HTTP Interface for Indexes
Indexes
This is an introduction to ArangoDB’s HTTP interface for indexes in general. There are special sections for various index types.
Index
Indexes are used to allow fast access to documents. For each collection there is always the primary index which is a hash index for the
document key (_key attribute). This index cannot be dropped or changed.
edge collections will also have an automatically created edges index, which cannot be modified. This index provides quick access to documents via the _from
and _to
attributes.
Most user-land indexes can be created by defining the names of the attributes which should be indexed. Some index types allow indexing just one attribute (e.g. fulltext index) whereas other index types allow indexing multiple attributes.
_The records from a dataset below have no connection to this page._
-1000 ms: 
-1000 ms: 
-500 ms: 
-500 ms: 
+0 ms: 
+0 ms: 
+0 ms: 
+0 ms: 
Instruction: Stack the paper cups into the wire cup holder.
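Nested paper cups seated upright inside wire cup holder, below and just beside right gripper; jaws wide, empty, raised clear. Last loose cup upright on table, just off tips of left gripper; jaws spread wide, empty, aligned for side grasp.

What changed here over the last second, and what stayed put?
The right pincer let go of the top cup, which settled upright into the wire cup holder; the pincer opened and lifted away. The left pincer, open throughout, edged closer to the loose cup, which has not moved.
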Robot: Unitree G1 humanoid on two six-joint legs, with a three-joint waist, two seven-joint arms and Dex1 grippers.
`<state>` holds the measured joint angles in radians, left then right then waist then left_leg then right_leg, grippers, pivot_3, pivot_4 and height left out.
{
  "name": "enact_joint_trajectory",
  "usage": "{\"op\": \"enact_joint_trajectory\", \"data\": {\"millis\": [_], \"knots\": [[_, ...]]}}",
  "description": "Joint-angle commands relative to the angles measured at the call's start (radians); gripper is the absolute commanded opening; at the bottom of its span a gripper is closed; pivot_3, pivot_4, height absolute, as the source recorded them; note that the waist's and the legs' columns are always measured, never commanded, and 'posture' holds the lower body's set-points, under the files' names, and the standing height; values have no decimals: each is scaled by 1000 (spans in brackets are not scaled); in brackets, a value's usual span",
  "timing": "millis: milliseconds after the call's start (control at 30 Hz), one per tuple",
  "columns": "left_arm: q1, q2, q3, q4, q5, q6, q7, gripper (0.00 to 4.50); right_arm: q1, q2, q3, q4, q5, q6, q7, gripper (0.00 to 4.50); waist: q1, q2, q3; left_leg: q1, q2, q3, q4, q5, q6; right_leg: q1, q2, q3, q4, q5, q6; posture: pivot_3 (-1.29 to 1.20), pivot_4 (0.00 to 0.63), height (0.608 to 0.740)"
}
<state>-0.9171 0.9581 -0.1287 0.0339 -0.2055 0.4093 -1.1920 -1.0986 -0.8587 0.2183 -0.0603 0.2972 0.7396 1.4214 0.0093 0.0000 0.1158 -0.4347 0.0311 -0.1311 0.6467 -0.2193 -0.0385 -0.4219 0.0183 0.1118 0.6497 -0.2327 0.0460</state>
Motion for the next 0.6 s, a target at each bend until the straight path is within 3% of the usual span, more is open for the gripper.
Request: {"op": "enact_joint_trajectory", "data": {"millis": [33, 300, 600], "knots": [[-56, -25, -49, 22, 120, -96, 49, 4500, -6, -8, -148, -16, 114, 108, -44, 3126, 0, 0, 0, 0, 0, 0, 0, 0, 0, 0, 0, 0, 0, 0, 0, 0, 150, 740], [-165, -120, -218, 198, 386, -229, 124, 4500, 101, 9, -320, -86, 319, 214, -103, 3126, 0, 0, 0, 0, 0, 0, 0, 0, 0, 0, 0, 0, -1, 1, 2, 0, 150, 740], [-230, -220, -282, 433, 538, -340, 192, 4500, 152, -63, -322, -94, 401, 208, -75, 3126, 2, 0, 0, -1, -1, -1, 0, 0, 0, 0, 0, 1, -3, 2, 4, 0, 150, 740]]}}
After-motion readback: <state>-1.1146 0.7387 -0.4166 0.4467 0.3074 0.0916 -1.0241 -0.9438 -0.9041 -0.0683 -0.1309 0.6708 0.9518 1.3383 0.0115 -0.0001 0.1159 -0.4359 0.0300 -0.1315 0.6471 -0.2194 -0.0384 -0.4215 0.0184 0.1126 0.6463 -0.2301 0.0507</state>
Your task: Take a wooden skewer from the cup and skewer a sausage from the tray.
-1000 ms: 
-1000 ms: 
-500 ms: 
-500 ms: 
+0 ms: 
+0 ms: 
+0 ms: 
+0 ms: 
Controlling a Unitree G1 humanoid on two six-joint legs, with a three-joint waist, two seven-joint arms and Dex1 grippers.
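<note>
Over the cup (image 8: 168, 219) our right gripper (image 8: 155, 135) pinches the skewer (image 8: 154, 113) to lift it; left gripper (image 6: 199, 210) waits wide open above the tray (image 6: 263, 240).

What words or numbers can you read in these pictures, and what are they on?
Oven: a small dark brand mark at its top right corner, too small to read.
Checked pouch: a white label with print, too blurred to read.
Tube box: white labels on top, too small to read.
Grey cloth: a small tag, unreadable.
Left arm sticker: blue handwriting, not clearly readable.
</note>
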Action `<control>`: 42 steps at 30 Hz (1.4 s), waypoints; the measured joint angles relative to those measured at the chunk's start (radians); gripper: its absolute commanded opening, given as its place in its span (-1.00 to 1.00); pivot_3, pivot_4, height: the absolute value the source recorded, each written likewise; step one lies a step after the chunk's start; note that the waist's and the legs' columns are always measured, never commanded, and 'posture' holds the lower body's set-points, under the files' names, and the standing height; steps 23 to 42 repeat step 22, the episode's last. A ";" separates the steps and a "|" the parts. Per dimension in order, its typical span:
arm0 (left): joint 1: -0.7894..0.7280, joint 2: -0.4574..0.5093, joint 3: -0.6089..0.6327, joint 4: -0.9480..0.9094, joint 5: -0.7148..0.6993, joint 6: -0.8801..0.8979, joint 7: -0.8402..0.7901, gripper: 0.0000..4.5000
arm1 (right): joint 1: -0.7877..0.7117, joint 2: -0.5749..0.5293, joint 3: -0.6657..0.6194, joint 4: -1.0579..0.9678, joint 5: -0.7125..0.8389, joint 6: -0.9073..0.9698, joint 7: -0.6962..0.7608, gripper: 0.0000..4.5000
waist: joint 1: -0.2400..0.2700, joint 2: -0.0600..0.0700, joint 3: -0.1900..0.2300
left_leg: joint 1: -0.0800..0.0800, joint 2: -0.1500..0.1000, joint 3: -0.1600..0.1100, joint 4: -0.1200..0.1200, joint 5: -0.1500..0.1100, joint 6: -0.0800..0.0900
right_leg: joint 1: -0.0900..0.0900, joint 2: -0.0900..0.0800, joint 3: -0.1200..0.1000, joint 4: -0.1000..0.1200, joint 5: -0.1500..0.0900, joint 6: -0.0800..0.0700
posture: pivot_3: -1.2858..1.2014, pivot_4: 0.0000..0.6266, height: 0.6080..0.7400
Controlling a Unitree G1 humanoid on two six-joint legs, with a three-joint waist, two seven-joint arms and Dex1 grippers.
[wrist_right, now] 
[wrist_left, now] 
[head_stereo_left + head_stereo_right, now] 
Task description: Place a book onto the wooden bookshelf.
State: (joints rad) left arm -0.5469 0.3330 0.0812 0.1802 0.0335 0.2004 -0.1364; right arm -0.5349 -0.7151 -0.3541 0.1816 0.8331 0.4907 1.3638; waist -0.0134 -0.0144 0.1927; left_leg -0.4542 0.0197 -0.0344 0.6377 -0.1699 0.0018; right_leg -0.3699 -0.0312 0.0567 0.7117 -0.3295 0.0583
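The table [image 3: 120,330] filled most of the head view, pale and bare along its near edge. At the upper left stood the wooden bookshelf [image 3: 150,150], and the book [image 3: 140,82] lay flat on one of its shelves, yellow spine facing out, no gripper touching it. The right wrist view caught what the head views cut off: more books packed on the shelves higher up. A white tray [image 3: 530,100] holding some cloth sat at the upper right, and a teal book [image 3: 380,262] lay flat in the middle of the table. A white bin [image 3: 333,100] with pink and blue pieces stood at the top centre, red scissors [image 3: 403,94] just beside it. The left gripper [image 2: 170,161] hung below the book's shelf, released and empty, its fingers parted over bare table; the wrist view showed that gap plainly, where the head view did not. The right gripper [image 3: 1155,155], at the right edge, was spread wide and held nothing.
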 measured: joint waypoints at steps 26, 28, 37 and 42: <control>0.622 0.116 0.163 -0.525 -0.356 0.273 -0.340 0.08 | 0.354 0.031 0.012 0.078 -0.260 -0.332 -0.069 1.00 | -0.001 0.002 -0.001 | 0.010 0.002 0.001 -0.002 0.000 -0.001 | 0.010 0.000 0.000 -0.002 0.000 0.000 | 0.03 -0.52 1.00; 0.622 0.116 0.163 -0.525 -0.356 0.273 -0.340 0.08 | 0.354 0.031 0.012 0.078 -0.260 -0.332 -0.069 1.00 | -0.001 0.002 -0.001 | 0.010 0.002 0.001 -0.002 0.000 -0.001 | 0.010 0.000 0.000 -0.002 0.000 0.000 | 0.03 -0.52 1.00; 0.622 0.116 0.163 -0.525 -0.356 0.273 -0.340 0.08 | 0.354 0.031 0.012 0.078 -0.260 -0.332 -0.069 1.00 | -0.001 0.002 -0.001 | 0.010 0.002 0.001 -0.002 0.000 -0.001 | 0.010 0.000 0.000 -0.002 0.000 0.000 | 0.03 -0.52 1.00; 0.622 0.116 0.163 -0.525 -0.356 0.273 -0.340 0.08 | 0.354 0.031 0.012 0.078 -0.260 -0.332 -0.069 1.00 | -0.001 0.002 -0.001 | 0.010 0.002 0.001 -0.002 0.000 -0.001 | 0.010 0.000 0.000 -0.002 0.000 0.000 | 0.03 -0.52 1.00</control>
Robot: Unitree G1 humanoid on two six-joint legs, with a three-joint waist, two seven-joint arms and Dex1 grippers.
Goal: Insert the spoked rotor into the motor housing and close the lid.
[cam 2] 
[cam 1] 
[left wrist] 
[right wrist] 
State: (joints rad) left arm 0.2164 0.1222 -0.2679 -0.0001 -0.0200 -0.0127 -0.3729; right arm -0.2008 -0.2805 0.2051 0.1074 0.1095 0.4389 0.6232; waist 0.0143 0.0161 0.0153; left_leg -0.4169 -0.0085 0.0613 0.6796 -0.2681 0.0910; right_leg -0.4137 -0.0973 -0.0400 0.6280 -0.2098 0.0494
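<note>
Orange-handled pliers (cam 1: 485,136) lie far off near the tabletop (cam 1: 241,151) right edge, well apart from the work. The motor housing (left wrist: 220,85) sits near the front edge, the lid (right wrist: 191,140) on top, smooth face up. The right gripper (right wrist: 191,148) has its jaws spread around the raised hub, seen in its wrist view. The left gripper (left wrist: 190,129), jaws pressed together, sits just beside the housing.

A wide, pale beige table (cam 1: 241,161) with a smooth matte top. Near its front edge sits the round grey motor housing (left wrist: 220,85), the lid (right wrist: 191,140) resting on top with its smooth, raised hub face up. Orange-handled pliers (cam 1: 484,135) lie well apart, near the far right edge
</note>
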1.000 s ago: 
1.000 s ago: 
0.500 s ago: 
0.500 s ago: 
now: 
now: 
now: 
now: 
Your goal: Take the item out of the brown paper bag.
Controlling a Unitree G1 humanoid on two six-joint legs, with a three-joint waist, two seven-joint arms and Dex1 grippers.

Using the system attribute _id
in user-defined indexes is not supported by any index type.
Index Handle
An index handle uniquely identifies an index in the database. It is a string and consists of a collection name and an index identifier separated by /. If the index is declared unique, then access to the indexed attributes should be fast. The performance degrades if the indexed attribute(s) contain(s) only very few distinct values.
Primary Index
A primary index is automatically created for each collections. It indexes the documents’ primary keys, which are stored in the _key
system attribute. The primary index is unique and can be used for queries on both the _key
and _id
attributes.
There is no way to explicitly create or delete primary indexes.
Edge Index
An edge index is automatically created for edge collections. It contains connections between vertex documents and is invoked when the connecting edges of a vertex are queried. There is no way to explicitly create or delete edge indexes. The edge index is non-unique.
Persistent Index
A persistent index is a sorted index that can be used for finding individual documents or ranges of documents. In contrast to the other indexes, the contents of a persistent index are stored on disk and thus do not need to be rebuilt in memory from the documents when the collection is loaded.
Hash Index
Hash index has been deprecated in 3.9 and will be removed in a future version of ArangoDB.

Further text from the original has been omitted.